I hit the ground nose first. The front end crumpled and I felt the harness tighten. Then there was a startling rush of air, pressing me back into the seat and when the noise of it finally died, there was the acrid smell of glycol and torn metal but, fortunately, no fuel.

Stunned, I slid from the car to survey the damage. It was a wreck – every panel from front to back had buckled, absorbing the trauma into itself,… away from me. I was lucky,.. not even a scratch. So, what now? I wondered.

Slowly, I gathered my senses and began to make my way through waist high grass, towards the towering embankment. I was thinking I’d have to clamber back up to the motorway to use the emergency telephone, but when I reached the foot of the embankment I discovered the concrete rose sheer, like the wall of a fortress. I blinked, unable to take it in at first: it was ridiculous; there appeared to be no way up.

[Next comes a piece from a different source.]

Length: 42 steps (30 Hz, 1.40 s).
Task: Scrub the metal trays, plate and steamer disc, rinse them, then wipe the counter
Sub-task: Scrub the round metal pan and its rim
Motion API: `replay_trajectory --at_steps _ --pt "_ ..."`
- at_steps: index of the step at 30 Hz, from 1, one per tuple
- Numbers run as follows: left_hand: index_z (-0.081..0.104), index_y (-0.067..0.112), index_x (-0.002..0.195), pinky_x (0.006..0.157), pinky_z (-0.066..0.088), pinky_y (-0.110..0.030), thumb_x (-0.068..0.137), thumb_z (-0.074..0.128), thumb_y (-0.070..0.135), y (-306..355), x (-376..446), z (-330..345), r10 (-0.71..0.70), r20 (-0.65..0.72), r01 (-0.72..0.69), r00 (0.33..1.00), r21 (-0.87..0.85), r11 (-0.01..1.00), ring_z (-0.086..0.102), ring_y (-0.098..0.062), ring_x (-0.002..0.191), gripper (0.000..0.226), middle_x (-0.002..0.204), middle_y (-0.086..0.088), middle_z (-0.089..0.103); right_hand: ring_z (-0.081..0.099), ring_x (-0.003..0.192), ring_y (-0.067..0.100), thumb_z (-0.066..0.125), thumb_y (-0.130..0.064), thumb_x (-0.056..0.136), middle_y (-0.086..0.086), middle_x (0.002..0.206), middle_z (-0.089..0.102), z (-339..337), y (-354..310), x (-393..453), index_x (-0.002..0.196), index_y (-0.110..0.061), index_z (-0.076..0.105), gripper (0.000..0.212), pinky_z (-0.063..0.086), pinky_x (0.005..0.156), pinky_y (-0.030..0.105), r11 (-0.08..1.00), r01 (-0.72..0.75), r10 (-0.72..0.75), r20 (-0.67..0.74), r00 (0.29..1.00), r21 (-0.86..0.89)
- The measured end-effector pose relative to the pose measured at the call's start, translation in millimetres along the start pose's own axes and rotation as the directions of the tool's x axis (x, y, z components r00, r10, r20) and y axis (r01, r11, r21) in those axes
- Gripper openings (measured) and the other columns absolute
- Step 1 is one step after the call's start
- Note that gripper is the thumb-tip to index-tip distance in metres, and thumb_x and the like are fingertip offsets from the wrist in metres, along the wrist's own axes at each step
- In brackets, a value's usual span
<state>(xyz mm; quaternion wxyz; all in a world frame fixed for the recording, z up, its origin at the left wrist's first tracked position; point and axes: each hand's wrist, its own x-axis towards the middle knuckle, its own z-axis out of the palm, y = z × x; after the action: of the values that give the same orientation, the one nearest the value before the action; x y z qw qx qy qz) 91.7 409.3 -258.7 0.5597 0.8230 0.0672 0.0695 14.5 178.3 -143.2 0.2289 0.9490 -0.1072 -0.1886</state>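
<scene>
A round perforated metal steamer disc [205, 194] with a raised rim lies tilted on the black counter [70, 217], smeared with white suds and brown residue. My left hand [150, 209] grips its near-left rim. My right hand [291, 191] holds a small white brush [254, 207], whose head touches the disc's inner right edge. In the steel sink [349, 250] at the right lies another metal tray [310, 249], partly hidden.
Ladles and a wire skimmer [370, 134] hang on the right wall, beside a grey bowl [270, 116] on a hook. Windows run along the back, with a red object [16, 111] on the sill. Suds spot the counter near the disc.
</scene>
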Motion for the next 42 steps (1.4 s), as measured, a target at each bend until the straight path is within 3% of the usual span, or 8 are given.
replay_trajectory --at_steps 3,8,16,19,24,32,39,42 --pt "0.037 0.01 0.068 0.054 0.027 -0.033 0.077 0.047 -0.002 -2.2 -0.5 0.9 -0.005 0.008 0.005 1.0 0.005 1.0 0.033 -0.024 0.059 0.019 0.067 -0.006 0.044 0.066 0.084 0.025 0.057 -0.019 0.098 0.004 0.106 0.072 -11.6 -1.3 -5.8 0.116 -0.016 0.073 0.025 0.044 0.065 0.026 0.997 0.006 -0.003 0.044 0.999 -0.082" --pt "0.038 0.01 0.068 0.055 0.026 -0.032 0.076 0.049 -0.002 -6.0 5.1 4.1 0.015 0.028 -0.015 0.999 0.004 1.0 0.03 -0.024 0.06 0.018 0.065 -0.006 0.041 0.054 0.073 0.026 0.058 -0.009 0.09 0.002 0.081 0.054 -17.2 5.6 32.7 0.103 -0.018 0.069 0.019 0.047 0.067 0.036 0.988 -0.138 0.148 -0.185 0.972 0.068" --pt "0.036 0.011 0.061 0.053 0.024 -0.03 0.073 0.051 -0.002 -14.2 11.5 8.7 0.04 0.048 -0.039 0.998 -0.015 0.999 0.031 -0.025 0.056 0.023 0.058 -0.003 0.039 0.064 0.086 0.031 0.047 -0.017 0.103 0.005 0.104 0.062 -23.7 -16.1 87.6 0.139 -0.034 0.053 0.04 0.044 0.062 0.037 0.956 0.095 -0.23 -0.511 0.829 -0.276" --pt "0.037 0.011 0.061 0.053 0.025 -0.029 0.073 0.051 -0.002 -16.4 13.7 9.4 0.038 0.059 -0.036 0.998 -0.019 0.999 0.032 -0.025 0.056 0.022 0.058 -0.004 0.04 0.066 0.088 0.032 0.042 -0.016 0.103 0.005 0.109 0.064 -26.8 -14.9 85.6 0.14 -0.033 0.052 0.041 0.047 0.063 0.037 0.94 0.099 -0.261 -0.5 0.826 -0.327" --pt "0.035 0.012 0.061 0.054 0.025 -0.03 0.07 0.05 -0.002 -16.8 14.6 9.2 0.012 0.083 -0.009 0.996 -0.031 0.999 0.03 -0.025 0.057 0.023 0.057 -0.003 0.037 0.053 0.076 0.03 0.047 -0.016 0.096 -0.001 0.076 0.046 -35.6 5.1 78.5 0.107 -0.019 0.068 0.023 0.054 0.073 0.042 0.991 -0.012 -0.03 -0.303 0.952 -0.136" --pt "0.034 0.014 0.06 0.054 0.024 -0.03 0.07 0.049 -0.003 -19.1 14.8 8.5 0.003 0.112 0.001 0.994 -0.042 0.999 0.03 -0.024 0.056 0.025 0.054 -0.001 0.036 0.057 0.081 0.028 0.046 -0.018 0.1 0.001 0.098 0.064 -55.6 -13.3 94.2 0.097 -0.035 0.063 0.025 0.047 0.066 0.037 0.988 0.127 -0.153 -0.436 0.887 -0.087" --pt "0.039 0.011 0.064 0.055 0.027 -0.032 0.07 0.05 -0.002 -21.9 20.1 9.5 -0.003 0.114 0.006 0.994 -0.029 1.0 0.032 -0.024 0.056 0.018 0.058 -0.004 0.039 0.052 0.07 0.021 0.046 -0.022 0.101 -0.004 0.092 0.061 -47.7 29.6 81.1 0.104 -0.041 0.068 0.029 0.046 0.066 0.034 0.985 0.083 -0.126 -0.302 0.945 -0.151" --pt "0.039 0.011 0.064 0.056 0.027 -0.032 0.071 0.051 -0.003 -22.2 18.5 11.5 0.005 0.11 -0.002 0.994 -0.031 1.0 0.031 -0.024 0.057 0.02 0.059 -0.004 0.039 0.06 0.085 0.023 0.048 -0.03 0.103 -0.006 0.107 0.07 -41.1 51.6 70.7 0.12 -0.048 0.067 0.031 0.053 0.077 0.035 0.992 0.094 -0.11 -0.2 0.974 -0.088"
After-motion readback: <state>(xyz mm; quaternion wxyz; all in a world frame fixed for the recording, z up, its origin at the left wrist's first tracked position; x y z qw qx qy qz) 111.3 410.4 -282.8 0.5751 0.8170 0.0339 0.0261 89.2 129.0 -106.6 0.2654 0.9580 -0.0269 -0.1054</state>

I had a rough idea where I was. I’d been passing this place for years, you see? It was a sort of rural wasteland formed by an intersection of elevated motorways and feeder roads. The roads contained the land, the incessant traffic and the brutish embankments discouraging casual explorers and property developers, so it had been left to grow wild. And the motorways were so old by now that you could barely see more than a few meters into what had matured , over decades, into a dense, and unfrequented woodland.

It was still early, with hardly any traffic noise and I realised it was likely no one had witnessed the accident. I looked up through the forest canopy to find I’d fallen through without breaking even a single branch. There would be no evidence of the accident on the motorway either, other than an ambiguous smear of rubber, so even to a passing helicopter, I’d be invisible.

I heard a juggernaught howling by. It passed oblivious to my demise and I felt a twinge of panic. For years I’d cruised the highways alongside those monsters and felt myself somehow a part of their grand collective purpose. Suddenly though, I was excluded,… and they seemed not to care, seemed not even to have noticed.

I returned to the car and pulled out the map. The wasteland was bigger than I’d thought, being perhaps ten kilometers across. I noticed how the highways enclosed it, riding high along the tops of their embankments, the little hatched lines on the map suggesting that they continued sheer throughout their entire length. There was a village a few kilometres away on the other side of the nearest embankment, but of course, no simple means of crossing to it – no bridge and no access road. The best the map could offer was a stream entering the enclosed land to the north. I reasoned there’d have to be some other means by which the highway could span the stream, so I packed my valuables into my suitcase and set off in search of it.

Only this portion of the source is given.